Reproduce only what lies between the first line of the material below and the line containing "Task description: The", with both of those lines included and every line kept exact.

━━━━━ Data provided ━━━━━

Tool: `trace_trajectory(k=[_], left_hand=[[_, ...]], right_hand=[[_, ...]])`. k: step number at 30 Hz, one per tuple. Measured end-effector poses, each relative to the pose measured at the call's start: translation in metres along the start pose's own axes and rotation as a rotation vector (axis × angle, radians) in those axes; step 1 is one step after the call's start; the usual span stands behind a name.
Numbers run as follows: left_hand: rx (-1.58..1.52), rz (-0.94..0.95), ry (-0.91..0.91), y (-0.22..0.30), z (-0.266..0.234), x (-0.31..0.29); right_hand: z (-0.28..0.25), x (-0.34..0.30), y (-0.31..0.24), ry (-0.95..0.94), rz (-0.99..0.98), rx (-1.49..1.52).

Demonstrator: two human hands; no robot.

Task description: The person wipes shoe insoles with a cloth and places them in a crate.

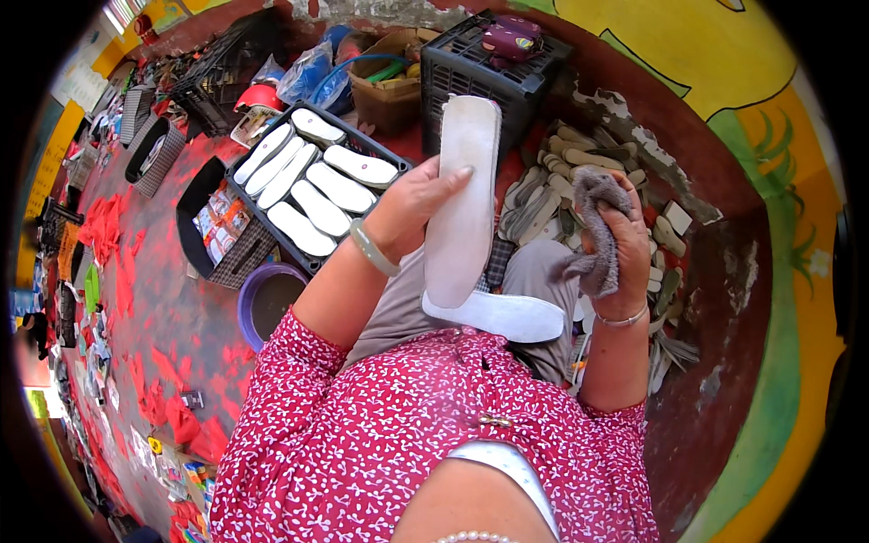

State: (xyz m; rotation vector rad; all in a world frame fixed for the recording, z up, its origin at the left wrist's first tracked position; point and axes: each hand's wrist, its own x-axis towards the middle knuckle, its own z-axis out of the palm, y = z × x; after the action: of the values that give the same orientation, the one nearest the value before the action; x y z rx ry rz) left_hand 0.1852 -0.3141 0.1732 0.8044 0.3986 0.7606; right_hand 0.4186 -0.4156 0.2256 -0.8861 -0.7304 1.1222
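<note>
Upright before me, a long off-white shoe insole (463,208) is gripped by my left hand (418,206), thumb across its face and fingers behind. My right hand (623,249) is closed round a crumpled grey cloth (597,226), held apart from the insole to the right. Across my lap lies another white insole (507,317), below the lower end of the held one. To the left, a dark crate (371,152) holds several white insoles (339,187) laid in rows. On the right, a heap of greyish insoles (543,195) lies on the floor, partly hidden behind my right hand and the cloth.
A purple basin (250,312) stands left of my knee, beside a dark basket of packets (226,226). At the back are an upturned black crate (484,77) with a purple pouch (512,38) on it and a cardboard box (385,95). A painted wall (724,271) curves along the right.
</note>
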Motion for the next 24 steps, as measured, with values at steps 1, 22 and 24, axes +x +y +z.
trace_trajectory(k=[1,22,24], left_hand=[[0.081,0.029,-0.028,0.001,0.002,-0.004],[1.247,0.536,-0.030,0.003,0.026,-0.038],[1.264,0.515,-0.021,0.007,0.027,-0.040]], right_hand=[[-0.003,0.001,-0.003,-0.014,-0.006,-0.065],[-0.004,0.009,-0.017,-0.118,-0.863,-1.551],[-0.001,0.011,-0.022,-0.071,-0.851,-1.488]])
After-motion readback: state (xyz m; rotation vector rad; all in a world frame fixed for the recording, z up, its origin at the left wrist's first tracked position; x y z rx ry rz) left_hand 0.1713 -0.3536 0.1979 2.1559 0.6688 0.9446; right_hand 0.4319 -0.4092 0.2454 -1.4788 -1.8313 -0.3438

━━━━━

## Response
Tool: `trace_trajectory(k=[_], left_hand=[[_, ...]], right_hand=[[_, ...]])`. k: step number at 30 Hz, one per tuple. Measured end-effector poses, each relative to the pose measured at the call's start: translation in metres along the start pose's own axes and rotation as a rotation vector (axis × angle, radians) in those axes; step 1 is one step after the call's start; the usual span stands behind a name.
Numbers run as follows: left_hand: rx (-1.58..1.52), rz (-0.94..0.95), ry (-0.91..0.91), y (-0.22..0.30), z (-0.266..0.234), x (-0.31..0.29); right_hand: z (-0.28..0.25), x (-0.34..0.30), y (-0.31..0.24), ry (-0.95..0.94), rz (-0.99..0.98), rx (-1.49..1.52).

Demonstrator: two human hands; no robot.

Task description: The person wipes shoe insoles with a cloth and places them in a crate.

At this point, the answer is complete.